Tom, it comes up in many ways, I’ll give you an example. Here I am, counseling a young man and his wife, and he is abusing her physically, and he says, “I can’t help it. That’s what my dad did to my mother, and I mean, I don’t want to, but I can’t help it.”
I said, “Look, don’t give me this nonsense—‘you can’t help it.’ If she was a 6’ 8, 300-pound, 10th degree black belt in karate, you wouldn’t haul off and slug her. Or if she was a millionaire going to put an investment in your business, you wouldn’t haul off and slug her. Come on! Don’t tell me you can’t control yourself! You can, but you have an excuse. You’re excusing yourself.”
And that’s what I would have to say about these kids. And, Tom, I don’t want to run down—this young man’s mother claims it’s not her fault. Tom, I have seen parents—they are literally training their children to be this way, the way they pamper them, they cater to them, anything the child wants…
Tom: Dave, they talk to them. Can you imagine talking to a 4-year-old or 5-year-old…rational… using reason with a 4-year-old or a 5-year-old?
Dave: They are teaching the children that they do not have to obey, that what they decide is more important than what their parents decide, and that they can run this show. And I’ve seen 2-year-olds that ought to have an emperor’s crown on them. The whole family is terrified of them. If you cross them, they will throw a tantrum.
Tom: Dave, the thing that concerns me about this is most of this—the diagnosis here, or the school psychologist—supposedly, they say, “Oh, they need drugs. It’s a chemical imbalance.” Now we know there may be cases like that in which the chemistry is affecting the person. But you’re talking about responsibility—that’s where the emphasis has to come. And to diagnose somebody on the basis of an interview and prescribe drugs, I think that’s pushing it.
Dave: Well, once again I would recommend Your Drug May Be Your Problem, by Peter Breggin, a psychiatrist, and I would say one of the world’s leading experts on drugs. And he raises this question. He says, “Chemical imbalance? They have never diagnosed a chemical imbalance, they have never examined the brain to show what it was. They can’t tell you what chemical is out of balance or where in the brain it is out of balance.” He says, “We’re talking about chemical imbalance? Hey, whose chemical imbalance are we talking about? Maybe it’s the parents and the teachers, who can’t control these kids or who are not willing to control them.”

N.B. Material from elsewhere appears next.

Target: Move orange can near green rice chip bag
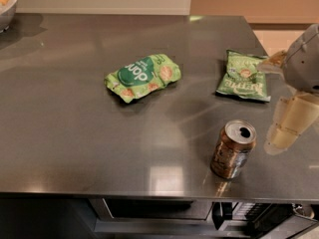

I think that’s part of the problem, and the Bible says, “A parent who loves their children will chasten them and will not spare the rod.” But if you do that today, you are accused of child abuse. So, our whole culture is creating these monsters, and part of it is for the drug manufacturers, and they keep coming up with more labels and more labels and more labels, so they have more power over this society.
Tom: Dave, I want to add a qualifier. Number 1, we are not experts on drugs, but what we are encouraging people to do is to ask questions. You have to talk to your doctor, you have to discuss these things, but get involved with it. Do your own homework, ask the proper questions, and look for good, reasonable answers.
Dave: Tom, what concerns me is putting a label on disobedience explains it in a way that justifies it and that undermines authority further. We need to get back to the Bible. What these children need is to be taught self-control, and the parents need to follow the Scriptures when it comes to their discipline.